- **GIVEN MATERIAL**:
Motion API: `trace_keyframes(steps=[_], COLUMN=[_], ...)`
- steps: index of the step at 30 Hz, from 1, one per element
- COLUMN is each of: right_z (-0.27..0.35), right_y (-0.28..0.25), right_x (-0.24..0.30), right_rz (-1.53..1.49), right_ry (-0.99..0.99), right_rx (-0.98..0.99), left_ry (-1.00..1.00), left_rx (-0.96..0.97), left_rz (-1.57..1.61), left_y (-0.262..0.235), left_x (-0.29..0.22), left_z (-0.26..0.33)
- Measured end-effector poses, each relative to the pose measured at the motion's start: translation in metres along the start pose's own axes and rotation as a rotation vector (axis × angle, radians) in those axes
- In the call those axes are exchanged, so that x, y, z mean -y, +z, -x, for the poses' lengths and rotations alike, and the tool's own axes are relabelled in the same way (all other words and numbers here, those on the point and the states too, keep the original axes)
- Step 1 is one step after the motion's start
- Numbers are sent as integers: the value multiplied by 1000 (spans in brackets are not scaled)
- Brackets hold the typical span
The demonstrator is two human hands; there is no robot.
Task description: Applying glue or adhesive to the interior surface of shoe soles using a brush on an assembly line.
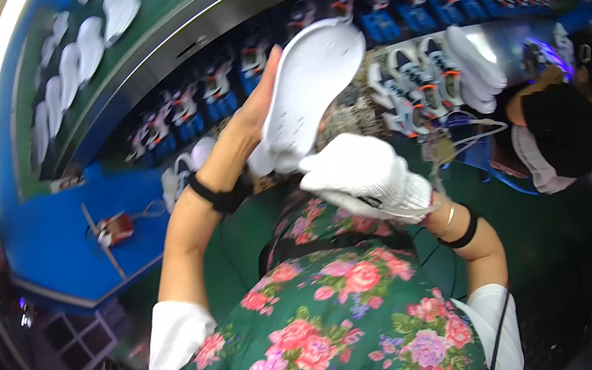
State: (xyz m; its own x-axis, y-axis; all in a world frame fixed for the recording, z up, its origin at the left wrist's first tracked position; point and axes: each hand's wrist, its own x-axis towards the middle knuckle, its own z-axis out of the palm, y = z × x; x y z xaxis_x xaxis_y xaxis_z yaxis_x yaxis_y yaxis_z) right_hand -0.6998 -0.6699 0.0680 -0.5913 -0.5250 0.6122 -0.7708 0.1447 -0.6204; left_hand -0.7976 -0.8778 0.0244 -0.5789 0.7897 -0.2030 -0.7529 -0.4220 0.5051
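Observation:
A white shoe sole (314, 72) is raised in front of me, tilted, its broad end up and to the right. My left hand (265, 98) is bare and closed around it, thumb along the left edge and most fingers hidden behind. Just below the sole's lower end is my right hand (359, 176) in a white knitted glove. Its fingers are curled toward the sole; what they hold, if anything, is hidden. I cannot tell whether the glove touches the sole.
Several shoe uppers (417, 77) and white soles (476, 69) lie at the right of the bench. Shoes line a rack behind. More white soles (91, 47) rest on the upper left shelf. A blue table (46, 235) stands left; a person in a black cap (567, 124) sits right.

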Motion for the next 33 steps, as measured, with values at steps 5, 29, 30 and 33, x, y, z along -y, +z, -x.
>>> trace_keyframes(steps=[5,29,30,33], right_z=[-10,-8,-8,-7], right_y=[-17,-23,-29,-39], right_x=[-5,3,1,4], right_rz=[-258,12,17,107], right_ry=[259,129,84,185], right_rx=[-72,-393,-367,-336], left_ry=[42,451,504,425], left_rx=[-254,-257,-187,-161], left_rz=[10,401,403,495], left_y=[31,5,-6,-12], left_x=[-3,78,86,100], left_z=[7,51,52,45])
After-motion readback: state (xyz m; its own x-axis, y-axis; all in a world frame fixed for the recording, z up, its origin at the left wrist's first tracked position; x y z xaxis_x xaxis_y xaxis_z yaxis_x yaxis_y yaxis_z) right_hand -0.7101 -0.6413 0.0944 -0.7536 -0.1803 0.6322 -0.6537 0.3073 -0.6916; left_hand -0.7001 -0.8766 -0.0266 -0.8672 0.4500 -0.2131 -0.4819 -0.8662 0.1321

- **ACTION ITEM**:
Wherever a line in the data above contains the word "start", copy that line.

- **ANSWER**:
- Measured end-effector poses, each relative to the pose measured at the motion's start: translation in metres along the start pose's own axes and rotation as a rotation vector (axis × angle, radians) in those axes
- Step 1 is one step after the motion's start

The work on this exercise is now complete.